(TASK): Please retype the records that appear below, exactly and in full.

[Records from a data collection]
-=-=-=-=-

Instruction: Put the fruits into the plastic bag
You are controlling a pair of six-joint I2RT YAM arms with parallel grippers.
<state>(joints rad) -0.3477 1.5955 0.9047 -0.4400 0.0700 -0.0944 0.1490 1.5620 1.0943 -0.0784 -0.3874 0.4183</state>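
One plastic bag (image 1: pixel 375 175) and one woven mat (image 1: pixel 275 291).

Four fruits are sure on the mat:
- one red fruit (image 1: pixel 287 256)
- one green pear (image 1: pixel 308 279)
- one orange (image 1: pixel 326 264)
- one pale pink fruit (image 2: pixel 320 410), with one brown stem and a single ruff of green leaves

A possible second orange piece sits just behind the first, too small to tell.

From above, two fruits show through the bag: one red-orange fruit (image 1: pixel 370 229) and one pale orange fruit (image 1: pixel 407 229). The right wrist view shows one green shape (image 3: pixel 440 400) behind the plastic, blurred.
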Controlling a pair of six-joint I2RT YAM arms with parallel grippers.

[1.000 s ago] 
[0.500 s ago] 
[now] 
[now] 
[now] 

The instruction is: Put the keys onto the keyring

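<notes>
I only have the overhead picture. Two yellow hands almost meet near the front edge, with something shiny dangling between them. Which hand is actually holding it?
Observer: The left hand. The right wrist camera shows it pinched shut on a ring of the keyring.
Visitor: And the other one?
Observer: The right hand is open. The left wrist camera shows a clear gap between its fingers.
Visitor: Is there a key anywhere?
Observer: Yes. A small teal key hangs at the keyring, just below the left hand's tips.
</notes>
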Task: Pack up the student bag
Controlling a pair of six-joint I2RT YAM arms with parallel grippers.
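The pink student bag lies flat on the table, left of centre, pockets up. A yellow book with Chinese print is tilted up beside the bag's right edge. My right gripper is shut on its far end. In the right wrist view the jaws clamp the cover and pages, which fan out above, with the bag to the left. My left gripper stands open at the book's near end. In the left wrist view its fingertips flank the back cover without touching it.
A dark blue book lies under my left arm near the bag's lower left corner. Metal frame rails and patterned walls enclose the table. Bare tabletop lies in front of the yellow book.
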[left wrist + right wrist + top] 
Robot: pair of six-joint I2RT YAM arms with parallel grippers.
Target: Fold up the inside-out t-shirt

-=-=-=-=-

(SOLUTION FOR THIS PROBLEM):
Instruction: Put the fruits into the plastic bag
You are controlling a pair of six-joint I2RT YAM arms with parallel grippers.
<state>(joints rad) -0.3477 1.5955 0.9047 -0.4400 0.0700 -0.0944 0.1490 1.5620 1.0943 -0.0784 -0.3874 0.4183</state>
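One plastic bag (image 1: pixel 375 175) and one woven mat (image 1: pixel 275 291).

Four fruits are sure on the mat:
- one red fruit (image 1: pixel 287 256)
- one green pear (image 1: pixel 308 279)
- one orange (image 1: pixel 326 264)
- one pale pink fruit (image 2: pixel 320 410), with one brown stem and a single ruff of green leaves

A possible second orange piece sits just behind the first, too small to tell.

From above, two fruits show through the bag: one red-orange fruit (image 1: pixel 370 229) and one pale orange fruit (image 1: pixel 407 229). The right wrist view shows one green shape (image 3: pixel 440 400) behind the plastic, blurred.
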Controlling a pair of six-joint I2RT YAM arms with parallel grippers.

[1.000 s ago] 
[0.500 s ago] 
[now] 
[now] 
[now] 

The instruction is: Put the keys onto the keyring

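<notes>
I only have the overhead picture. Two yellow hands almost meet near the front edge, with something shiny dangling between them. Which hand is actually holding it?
Observer: The left hand. The right wrist camera shows it pinched shut on a ring of the keyring.
Visitor: And the other one?
Observer: The right hand is open. The left wrist camera shows a clear gap between its fingers.
Visitor: Is there a key anywhere?
Observer: Yes. A small teal key hangs at the keyring, just below the left hand's tips.
</notes>
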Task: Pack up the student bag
Controlling a pair of six-joint I2RT YAM arms with parallel grippers.
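The pink student bag lies flat on the table, left of centre, pockets up. A yellow book with Chinese print is tilted up beside the bag's right edge. My right gripper is shut on its far end. In the right wrist view the jaws clamp the cover and pages, which fan out above, with the bag to the left. My left gripper stands open at the book's near end. In the left wrist view its fingertips flank the back cover without touching it.
A dark blue book lies under my left arm near the bag's lower left corner. Metal frame rails and patterned walls enclose the table. Bare tabletop lies in front of the yellow book.
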[left wrist + right wrist + top] 
Robot: pair of six-joint I2RT YAM arms with parallel grippers.
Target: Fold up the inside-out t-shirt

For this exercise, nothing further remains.